Dunque lei è d’accordo con i Fratelli Musulmani, secondo cui a pianificare il massacro di Port Said sarebbero stati i sostenitori di Mubarak?
E’ così, tuttavia la domanda che si impone ora è perché si sia permesso che il Consiglio Militare restasse al governo, consentendogli di usare in modo distorto denaro e armi per danneggiare il Paese e far fallire la rivoluzione. C’è una precisa responsabilità dei militari, che non prendono serie iniziative per fermare i continui spargimenti di sangue. Concordo con l’accusa dei Fratelli Musulmani, perché i sostenitori del passato regime hanno ancora il potere finanziario e organizzativo per minacciare la sicurezza nazionale e cercare di far fallire la rivoluzione. Ma sono gli stessi Fratelli Musulmani a non lasciare che vengano individuati e processati, così da evitare che questi tragici fatti si ripetano.
Dopo quanto successo a Port Said, ritiene che il ministro dell’Interno Mohammed Ibrahim debba dimettersi?

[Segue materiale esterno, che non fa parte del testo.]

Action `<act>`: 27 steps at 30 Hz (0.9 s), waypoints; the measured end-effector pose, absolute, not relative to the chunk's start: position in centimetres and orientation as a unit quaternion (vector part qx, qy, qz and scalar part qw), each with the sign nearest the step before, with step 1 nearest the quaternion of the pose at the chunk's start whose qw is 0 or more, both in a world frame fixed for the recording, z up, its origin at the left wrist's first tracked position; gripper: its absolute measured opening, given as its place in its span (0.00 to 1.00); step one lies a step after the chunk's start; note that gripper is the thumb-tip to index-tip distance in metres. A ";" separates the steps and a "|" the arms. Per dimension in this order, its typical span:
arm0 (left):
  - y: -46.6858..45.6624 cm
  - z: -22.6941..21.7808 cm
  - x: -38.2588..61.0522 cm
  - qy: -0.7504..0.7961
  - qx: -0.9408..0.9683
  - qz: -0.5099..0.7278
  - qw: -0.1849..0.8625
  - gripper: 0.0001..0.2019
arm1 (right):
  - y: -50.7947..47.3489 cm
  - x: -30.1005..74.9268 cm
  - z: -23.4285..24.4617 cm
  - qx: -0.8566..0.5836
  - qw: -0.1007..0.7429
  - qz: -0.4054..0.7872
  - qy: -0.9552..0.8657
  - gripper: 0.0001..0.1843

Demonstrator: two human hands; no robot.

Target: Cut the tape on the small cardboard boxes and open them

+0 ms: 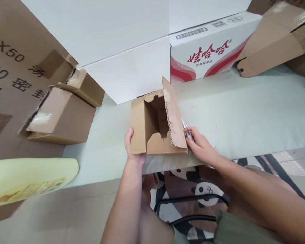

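Observation:
A small open brown cardboard box [155,122] with torn flaps stands on the pale green table [244,112] near its front edge. My left hand [132,149] grips the box's lower left side, thumb up along the outside. My right hand [199,145] rests at the box's right flap, fingers closed around a thin silvery tool [186,130] that lies against the flap; I cannot make out what the tool is.
Two brown cardboard boxes [63,115] sit at the left. A big white box [127,71] and a white-and-red printed carton [213,51] stand behind. More folded cardboard [274,44] lies at the far right. A yellow package [27,179] is at the lower left.

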State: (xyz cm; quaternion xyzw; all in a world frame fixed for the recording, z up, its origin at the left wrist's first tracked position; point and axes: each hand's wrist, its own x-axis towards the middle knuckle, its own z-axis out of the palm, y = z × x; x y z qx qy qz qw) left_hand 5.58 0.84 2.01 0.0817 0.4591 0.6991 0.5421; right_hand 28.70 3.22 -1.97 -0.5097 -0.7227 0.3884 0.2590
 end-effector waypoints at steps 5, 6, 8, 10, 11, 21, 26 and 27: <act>0.8 2.0 5.6 0.457 0.092 0.703 0.537 0.15 | 3.2 28.7 -2.0 -0.507 0.261 0.389 -0.724 0.14; 0.8 2.0 5.6 0.458 0.091 0.701 0.539 0.15 | 3.2 28.7 -2.0 -0.507 0.261 0.388 -0.724 0.13; 0.8 2.1 5.6 0.459 0.084 0.700 0.541 0.15 | 3.2 28.8 -2.0 -0.508 0.258 0.389 -0.724 0.13; 0.8 2.1 5.6 0.459 0.076 0.699 0.544 0.16 | 3.2 28.8 -2.1 -0.509 0.255 0.391 -0.723 0.13; 0.8 2.1 5.6 0.459 0.073 0.699 0.543 0.16 | 3.2 28.9 -2.2 -0.509 0.255 0.392 -0.723 0.13; 0.7 2.1 5.7 0.462 0.085 0.696 0.543 0.17 | 3.2 28.7 -2.1 -0.509 0.254 0.388 -0.725 0.13; 0.8 2.0 5.7 0.465 0.089 0.695 0.541 0.16 | 3.2 28.7 -1.9 -0.511 0.253 0.382 -0.727 0.13; 0.8 1.9 5.7 0.466 0.089 0.694 0.542 0.16 | 3.2 28.7 -1.9 -0.511 0.253 0.380 -0.728 0.13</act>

Il ministro Ibrahim deve dimettersi e occorre aprire subito un’inchiesta sugli avvenimenti di Port Said, in particolare sulle responsabilità della polizia.
Eppure secondo molti il Consiglio Militare ha salvato l’Egitto dalla guerra civile …
La lentezza e la goffaggine dei militari nel gestire il Paese in questo periodo di transizione ha avuto un impatto del tutto negativo sulla sicurezza e l’economia. Il permanere al potere della giunta militare non può che aggravare la situazione. È ormai diventata evidente la incapacità del Consiglio Militare nell’affrontare questioni spinose, come il ripristino della sicurezza, i processi al passato regime e il recupero dei fondi esportati illegalmente. Ciò ha fornito l’impressione che i militari non stiano dalla parte della rivoluzione, ma che seguano interessi propri nella gestione del Paese, dando luogo a una perdita di fiducia nei loro confronti da parte dei giovani protagonisti della rivoluzione, soprattutto dopo i recenti avvenimenti che hanno provocato la morte di decine di giovani egiziani. Gli egiziani si stanno chiedendo quando finiranno questi crimini contro il nostro popolo e la sicurezza potrà tornare nelle nostre strade. La verità è che una grande parte della popolazione sopporta le conseguenze della incapacità del Consiglio Militare nell’affrontare i problemi dell’Egitto rallentandone la soluzione.